What you are asked to do: For the listing below, give the number of lines in which "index" occurs. Add nothing.

** Given records follows **

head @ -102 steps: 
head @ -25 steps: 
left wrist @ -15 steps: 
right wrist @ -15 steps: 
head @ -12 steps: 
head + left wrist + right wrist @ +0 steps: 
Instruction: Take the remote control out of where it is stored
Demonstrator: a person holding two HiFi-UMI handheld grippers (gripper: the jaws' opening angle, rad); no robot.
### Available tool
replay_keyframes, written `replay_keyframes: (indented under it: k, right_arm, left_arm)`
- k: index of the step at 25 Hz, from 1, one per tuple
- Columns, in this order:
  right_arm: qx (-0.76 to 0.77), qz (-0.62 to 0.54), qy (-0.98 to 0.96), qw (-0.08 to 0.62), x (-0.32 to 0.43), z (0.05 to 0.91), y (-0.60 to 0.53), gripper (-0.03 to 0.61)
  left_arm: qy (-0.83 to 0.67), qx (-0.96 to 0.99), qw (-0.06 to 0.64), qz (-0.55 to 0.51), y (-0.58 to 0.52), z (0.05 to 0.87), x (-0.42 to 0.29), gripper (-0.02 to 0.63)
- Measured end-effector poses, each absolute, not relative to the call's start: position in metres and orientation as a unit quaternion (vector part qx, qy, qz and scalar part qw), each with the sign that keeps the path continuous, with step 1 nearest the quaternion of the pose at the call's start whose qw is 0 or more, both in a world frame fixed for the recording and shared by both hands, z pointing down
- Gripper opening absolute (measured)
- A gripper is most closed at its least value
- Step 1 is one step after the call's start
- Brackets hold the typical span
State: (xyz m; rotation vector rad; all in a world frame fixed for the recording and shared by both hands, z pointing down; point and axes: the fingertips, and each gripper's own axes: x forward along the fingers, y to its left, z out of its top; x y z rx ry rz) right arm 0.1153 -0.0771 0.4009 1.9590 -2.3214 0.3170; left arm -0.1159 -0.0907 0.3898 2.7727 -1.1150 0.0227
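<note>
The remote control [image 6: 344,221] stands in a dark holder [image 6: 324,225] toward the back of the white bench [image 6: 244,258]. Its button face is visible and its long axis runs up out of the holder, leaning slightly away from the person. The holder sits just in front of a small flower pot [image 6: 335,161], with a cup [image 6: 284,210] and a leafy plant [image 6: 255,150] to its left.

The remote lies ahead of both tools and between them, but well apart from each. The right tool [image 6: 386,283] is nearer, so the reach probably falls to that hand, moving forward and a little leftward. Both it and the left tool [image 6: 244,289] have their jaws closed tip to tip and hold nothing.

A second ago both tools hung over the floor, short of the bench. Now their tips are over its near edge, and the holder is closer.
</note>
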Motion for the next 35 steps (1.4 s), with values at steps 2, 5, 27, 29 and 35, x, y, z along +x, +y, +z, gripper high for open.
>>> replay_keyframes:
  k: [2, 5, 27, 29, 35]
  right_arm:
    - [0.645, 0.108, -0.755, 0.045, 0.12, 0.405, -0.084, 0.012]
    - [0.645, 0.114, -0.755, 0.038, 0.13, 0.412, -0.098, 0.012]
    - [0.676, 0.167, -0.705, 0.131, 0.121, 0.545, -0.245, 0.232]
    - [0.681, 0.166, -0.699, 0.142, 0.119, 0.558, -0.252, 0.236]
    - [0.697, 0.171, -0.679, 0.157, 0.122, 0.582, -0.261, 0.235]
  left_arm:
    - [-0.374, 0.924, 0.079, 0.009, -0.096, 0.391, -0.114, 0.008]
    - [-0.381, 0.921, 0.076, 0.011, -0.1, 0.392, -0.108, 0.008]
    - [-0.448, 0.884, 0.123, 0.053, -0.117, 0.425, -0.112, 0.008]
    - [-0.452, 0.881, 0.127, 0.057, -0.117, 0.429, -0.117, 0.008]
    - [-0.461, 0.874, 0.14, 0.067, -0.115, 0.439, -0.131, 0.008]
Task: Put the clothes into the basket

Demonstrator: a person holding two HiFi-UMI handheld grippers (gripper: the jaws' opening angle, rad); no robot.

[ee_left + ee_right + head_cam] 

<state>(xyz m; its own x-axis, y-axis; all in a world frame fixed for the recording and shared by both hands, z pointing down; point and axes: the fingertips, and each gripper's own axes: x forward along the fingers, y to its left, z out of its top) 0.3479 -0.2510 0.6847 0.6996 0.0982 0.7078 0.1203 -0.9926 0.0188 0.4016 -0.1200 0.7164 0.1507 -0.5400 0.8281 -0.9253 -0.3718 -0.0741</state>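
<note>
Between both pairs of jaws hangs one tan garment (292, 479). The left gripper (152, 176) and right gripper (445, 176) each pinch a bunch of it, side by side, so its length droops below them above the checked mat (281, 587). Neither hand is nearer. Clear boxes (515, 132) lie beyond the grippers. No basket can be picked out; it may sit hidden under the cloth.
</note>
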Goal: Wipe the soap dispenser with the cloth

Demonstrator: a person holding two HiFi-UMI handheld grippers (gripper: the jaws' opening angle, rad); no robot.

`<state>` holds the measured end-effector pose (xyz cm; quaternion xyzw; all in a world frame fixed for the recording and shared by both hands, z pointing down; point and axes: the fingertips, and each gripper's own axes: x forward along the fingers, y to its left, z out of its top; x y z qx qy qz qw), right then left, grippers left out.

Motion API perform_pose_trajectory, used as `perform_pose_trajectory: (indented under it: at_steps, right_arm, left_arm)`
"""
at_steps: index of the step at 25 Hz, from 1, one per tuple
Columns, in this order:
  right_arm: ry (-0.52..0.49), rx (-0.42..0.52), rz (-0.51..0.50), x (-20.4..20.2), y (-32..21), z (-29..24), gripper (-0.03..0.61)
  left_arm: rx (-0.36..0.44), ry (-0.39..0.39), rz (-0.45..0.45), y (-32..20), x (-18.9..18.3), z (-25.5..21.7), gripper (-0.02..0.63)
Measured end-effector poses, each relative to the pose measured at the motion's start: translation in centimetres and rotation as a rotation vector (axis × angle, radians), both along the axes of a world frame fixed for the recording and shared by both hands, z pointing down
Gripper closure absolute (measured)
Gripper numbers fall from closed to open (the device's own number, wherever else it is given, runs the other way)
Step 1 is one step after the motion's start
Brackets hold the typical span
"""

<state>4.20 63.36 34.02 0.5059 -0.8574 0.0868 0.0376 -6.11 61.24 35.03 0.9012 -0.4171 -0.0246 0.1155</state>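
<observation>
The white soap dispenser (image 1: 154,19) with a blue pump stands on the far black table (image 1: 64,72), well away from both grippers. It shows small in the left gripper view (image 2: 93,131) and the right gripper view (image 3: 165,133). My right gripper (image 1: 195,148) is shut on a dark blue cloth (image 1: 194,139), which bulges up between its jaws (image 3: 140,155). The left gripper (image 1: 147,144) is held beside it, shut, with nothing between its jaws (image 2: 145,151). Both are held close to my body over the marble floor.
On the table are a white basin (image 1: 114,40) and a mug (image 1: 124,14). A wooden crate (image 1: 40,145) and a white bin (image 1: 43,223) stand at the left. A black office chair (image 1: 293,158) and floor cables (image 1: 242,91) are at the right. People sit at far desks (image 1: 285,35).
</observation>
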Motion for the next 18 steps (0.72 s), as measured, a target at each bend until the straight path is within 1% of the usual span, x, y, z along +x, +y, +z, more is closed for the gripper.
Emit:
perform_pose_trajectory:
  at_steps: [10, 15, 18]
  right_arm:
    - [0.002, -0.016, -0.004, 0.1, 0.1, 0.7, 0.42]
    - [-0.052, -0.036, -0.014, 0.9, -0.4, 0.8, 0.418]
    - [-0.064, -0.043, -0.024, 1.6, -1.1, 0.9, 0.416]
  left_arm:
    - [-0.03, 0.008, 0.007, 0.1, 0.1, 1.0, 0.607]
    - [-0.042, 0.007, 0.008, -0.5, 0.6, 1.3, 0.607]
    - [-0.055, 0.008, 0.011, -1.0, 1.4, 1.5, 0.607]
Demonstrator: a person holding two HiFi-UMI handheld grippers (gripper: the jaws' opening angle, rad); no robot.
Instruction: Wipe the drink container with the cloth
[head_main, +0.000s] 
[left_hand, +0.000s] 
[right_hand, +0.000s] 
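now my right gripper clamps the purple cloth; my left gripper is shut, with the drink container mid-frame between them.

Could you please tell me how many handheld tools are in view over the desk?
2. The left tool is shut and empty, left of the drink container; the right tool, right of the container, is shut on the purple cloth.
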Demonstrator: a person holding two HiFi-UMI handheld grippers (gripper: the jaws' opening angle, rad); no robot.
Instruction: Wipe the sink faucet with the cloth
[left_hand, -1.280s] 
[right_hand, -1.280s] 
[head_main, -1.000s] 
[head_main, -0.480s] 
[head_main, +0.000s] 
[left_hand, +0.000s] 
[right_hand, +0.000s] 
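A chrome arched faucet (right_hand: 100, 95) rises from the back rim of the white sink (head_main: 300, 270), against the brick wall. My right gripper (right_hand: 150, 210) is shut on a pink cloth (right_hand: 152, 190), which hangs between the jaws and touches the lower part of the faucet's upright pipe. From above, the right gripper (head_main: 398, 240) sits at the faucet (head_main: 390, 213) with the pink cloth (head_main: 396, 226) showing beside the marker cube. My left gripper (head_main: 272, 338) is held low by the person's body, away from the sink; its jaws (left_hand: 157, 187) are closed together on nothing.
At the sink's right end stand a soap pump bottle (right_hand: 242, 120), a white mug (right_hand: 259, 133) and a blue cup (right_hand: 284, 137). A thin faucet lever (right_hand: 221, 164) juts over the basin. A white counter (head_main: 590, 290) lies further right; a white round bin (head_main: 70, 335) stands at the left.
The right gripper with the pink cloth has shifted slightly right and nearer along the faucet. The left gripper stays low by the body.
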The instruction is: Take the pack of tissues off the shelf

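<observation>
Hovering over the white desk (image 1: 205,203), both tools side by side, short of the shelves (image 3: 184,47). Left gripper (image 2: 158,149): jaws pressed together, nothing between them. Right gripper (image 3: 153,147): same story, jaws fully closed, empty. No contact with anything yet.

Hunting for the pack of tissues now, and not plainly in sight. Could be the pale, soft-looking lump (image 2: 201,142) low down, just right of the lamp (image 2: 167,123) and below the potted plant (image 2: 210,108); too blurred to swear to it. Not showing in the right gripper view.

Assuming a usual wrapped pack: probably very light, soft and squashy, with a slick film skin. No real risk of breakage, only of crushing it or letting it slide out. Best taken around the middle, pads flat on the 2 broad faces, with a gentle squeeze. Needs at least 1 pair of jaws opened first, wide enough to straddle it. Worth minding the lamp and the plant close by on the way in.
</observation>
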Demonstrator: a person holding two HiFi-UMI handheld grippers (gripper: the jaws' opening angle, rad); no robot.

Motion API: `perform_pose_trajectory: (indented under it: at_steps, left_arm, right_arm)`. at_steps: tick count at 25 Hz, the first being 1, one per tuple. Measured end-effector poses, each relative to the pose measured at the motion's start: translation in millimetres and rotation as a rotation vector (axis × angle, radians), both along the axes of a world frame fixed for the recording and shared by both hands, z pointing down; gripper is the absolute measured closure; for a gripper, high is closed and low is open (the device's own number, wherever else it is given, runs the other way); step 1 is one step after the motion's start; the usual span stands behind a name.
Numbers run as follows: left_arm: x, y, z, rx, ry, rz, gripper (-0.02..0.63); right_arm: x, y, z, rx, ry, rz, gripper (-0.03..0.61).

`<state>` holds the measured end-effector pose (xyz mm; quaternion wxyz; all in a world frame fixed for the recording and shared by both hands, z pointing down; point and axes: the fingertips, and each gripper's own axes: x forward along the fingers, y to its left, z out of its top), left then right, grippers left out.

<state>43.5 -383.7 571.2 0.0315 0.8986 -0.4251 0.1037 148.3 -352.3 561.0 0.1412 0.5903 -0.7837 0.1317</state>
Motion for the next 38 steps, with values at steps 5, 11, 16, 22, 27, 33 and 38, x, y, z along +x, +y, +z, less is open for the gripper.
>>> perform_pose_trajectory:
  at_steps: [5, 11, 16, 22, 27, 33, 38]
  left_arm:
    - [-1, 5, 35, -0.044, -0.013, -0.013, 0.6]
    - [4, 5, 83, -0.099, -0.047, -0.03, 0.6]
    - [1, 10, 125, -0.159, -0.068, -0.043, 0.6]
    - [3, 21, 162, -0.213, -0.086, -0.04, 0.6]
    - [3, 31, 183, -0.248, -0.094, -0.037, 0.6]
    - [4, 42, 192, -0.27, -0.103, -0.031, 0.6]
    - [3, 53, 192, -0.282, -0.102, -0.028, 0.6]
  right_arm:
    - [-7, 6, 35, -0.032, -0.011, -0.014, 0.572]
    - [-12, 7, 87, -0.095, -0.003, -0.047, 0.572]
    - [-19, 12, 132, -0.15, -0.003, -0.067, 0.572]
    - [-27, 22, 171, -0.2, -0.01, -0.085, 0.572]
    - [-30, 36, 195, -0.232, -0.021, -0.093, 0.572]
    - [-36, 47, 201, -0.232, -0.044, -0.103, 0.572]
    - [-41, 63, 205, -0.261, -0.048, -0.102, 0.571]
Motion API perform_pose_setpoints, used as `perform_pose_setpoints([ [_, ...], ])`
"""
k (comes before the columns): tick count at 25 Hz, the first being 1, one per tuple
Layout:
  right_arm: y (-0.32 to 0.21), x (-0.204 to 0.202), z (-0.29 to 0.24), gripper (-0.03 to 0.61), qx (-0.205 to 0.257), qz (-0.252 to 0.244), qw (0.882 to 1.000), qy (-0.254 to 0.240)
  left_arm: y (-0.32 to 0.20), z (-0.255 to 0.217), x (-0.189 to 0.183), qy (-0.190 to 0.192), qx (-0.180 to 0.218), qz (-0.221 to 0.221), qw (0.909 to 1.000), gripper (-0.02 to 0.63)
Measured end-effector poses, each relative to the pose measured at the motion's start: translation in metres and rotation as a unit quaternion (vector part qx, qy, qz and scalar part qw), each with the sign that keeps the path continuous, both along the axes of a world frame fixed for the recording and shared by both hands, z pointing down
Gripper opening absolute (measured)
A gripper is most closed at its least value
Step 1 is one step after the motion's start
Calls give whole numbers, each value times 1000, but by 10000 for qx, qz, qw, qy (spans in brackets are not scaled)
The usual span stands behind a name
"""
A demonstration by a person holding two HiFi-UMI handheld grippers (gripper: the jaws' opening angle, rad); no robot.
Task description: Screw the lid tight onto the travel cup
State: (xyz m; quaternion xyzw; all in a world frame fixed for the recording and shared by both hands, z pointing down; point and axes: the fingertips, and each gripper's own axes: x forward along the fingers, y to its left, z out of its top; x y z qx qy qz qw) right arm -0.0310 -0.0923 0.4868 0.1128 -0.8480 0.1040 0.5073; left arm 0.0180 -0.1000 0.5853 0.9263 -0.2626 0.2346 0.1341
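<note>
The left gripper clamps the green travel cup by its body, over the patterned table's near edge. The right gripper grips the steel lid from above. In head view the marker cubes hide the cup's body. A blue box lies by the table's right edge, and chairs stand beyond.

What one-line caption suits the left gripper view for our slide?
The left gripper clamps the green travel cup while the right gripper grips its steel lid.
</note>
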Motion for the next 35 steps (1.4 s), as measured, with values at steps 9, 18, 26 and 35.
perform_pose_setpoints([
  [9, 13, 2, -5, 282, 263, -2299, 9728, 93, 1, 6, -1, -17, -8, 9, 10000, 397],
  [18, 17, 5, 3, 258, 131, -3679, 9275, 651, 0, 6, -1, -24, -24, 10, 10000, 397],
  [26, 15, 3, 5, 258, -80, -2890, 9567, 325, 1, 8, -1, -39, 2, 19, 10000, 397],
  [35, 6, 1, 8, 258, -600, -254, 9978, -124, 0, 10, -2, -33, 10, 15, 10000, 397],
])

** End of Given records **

Task output: 2